文在寅(ムン・ジェイン)大統領は19日夜に平壌でマスゲーム「輝く祖国」を観覧し、競技場に集まった15万人の平壌市民にあいさつを行った。その際に文大統領は「(平壌で)難しい時代にも民族の自尊心を守ってついに自ら立ち上がろうとする不屈の勇気を見た」と述べた。北朝鮮が困難な状況となっているのは、金氏王朝による閉鎖的な経済政策に加え、核開発によって国際社会からの制裁を自ら招いてしまったからだ。影響でこれまで数十万人以上の住民が飢え死にしたといわれる。北朝鮮の核開発による最大の被害者である韓国の大統領がこのような事実から顔を背け「民族の自尊心を守って」だとか「不屈の勇気」などと表現すれば、韓国国民はもちろん犠牲になった北朝鮮住民はどのような立場に追い込まれるだろうか。またあいさつの際に文大統領は自らを「南側の大統領」と表現したが、大韓民国はこのように国号ではなく方向によって区別されるべき国ではない。北朝鮮の金正恩(キム・ジョンウン)朝鮮労働党委員長に交渉相手としての礼を尽くすことはあり得るとしても、これまで数え切れないほど反人道的な残虐行為を続けてきた金正恩氏を称賛まですべきだろうか。

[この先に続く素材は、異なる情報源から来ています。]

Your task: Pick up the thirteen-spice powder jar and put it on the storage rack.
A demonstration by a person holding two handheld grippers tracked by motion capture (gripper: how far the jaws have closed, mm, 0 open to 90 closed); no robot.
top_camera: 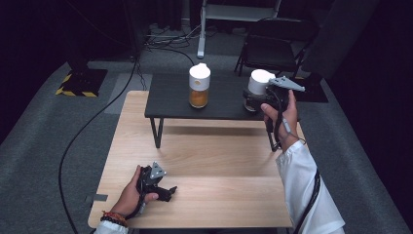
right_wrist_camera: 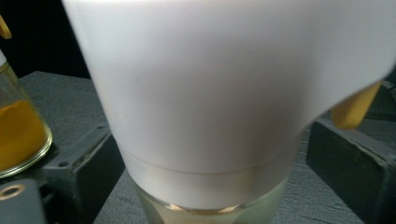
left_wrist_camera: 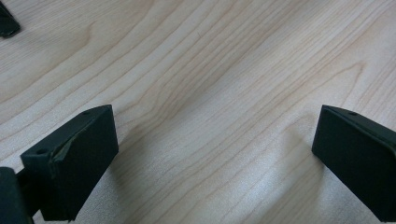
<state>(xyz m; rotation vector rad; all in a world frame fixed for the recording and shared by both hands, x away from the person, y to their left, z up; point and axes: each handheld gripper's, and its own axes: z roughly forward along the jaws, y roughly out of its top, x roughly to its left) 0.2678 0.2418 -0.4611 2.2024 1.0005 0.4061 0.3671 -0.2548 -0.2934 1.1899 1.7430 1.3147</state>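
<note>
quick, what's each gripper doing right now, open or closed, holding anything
Left gripper: open, holding nothing, resting low over the wooden table.
Right gripper: open, jaws either side of the white-lidded jar, not pressing it.

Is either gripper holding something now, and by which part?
Nothing is held. The right gripper has open jaws around the white-capped glass jar; the left gripper is open over the wooden table.
</note>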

 韓国与党・共に民主党のイ・ヘチャン代表は北朝鮮住民に向け「われわれが政権を奪われた影響で南北関係は断絶した」という趣旨の発言を行った。かつて南北関係が硬直した理由は、北朝鮮が民族を滅ぼす恐れのある核実験を行い、韓国人観光客を射殺し、哨戒艦「天安」を爆沈させて韓国軍将兵を殺害したからだ。かつて李明博(イ・ミョンバク)元大統領は就任1年目の2008年、北朝鮮に向けて「南北で全面的な対話の再開を」と呼び掛けた。ところがその当日に金剛山では韓国人観光客が朝鮮人民軍兵士によって射殺された。そう考えるとイ・ヘチャン氏の言葉は完全な本末転倒だ。

 韓国国防部(省に相当)の宋永武(ソン・ヨンム)長官は南北の両首脳と共に白頭山に登った際、金正恩氏が韓国を訪問すればの話として「韓国軍海兵隊の1個連隊に命じてハルラ山(済州道)頂上にヘリポートを設置する」と述べた。歓談の際に出た言葉だとしても、これが大韓民国の国防に責任を持つ国防長官が語るべき言葉だろうか。海兵隊は北朝鮮が延坪島を砲撃した際には戦友を失っている。そのため自らのこの言葉が海兵隊員を侮辱していることが、宋長官は理解できないのだろうか。

 ささいなことで大統領府がすぐうそを語ることもふに落ちない。大統領府は当初、最終日の日程について「分からない」と説明していたが、実際は白頭山に登る際のイベントのためハルラ山の水を準備していたことが分かった。事前に発表しても問題ないはずだが、どうしてもサプライズの形にしたかったのだろう。「韓国の大手財閥トップが訪朝に同行したのは北朝鮮の要請」と報じられると、大統領府は「北朝鮮からの要請はなかった」としてこれを否定した。すると直後に北朝鮮の李竜男(リ・リョンナム)内閣副首相はサムスン電子の李在鎔(イ・ジェヨン)副会長に対し「われわれが(訪朝を)要請した方」と述べた。すると大統領府はまたも「北朝鮮からの要請はなかった」と否定した。

 一定程度の規模を持つ国の首脳であっても、サムスンやSK、LGといったグローバル企業のトップに会うのはそう簡単なことではない。ところが世界でも最も貧しい北朝鮮の経済副首相が彼らを一列に並んで立たせ、訓示のような形で言葉を掛けた。彼ら財閥トップたちが北朝鮮で訪問したのは苗木の栽培場だった。これではもうコメディーとしか言いようがない。

 南北首脳会談の初日となる18日の夕方に大田の動物園ではピューマがおりから逃げ出したが、その際、大統領府国家安全保障会議(NSC)の危機管理センターがその対応の指揮を行っていたという。ピューマ射殺の指示は大統領府が下したとの証言もある。これがNSCがわざわざ動いてまでやるような仕事だろうか。ピューマと同じくらい危険なはずの野生のイノシシが都心に出没した際にはNSCは開かれなかった。こんな国がどこにあるだろうか。ネットには「南北首脳会談への関心が薄れないよう、大統領府がピューマを射殺させたのだろう」といった見方が広がった。実際にネットでは「南北首脳会談」よりも「ピューマ」の方が5倍以上検索されていたから、ピューマが国民の間で非常に大きな関心を集めていたことが分かる。大統領府による常識外れの過剰な行動がこのような推測を呼び起こしているのだ。